*PROBLEM*
Your answer should hold each line of the material that contains the word "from".

Start of RECORDED INFORMATION

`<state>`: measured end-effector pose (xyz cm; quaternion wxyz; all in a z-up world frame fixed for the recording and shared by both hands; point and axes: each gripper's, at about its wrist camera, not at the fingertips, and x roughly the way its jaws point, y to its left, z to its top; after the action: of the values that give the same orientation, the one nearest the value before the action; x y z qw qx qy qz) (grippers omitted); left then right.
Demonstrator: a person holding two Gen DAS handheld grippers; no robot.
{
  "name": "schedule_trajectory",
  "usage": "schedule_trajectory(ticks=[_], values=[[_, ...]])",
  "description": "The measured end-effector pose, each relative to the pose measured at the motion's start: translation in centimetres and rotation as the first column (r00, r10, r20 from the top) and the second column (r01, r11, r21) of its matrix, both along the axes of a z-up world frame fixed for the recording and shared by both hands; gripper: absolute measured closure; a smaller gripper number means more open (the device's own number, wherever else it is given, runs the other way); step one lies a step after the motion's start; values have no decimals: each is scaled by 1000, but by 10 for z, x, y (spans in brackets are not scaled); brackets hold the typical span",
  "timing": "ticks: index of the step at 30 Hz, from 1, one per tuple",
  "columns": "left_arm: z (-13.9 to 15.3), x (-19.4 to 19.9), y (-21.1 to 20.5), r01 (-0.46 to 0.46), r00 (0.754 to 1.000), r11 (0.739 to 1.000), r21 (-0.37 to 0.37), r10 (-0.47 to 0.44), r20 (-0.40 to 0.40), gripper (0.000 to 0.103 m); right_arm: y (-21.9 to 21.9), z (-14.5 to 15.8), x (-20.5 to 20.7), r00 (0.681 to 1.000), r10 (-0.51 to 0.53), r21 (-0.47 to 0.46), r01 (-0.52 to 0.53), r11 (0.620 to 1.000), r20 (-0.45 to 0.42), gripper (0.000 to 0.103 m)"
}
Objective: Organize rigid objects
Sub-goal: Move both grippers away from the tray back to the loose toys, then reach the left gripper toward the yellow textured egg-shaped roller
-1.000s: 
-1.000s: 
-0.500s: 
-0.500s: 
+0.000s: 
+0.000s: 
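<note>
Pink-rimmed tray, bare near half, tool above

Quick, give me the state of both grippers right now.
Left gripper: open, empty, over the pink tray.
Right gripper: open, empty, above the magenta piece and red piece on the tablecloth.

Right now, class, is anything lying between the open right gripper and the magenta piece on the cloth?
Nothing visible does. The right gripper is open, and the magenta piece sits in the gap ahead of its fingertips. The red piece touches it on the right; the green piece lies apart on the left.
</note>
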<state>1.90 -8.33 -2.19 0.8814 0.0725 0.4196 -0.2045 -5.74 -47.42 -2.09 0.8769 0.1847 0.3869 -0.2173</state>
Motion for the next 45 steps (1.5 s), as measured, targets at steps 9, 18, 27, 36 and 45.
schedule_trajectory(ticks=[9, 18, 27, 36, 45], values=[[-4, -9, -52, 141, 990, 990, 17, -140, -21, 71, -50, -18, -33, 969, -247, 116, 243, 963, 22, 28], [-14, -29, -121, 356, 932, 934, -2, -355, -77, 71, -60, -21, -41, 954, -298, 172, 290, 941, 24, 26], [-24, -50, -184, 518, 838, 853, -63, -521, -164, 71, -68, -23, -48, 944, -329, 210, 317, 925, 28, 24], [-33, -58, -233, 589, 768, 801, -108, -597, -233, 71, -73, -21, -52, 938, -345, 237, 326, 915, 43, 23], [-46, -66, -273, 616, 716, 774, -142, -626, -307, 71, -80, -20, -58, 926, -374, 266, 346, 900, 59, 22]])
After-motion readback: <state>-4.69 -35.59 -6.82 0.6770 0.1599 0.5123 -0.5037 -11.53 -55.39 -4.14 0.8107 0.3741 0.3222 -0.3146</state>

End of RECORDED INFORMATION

*EXERCISE ANSWER*
  "description": "The measured end-effector pose, each relative to the pose measured at the motion's start: translation in centimetres and rotation as the first column (r00, r10, r20 from the top) and the second column (r01, r11, r21) of its matrix, both along the axes of a z-up world frame fixed for the recording and shared by both hands; gripper: absolute measured closure; a smaller gripper number means more open (the device's own number, wherever else it is given, runs the other way); step one lies a step after the motion's start; values have no decimals: each is scaled by 1000, but by 10 for z, x, y (spans in brackets are not scaled); brackets hold the typical span",
  "timing": "ticks: index of the step at 30 Hz, from 1, one per tuple",
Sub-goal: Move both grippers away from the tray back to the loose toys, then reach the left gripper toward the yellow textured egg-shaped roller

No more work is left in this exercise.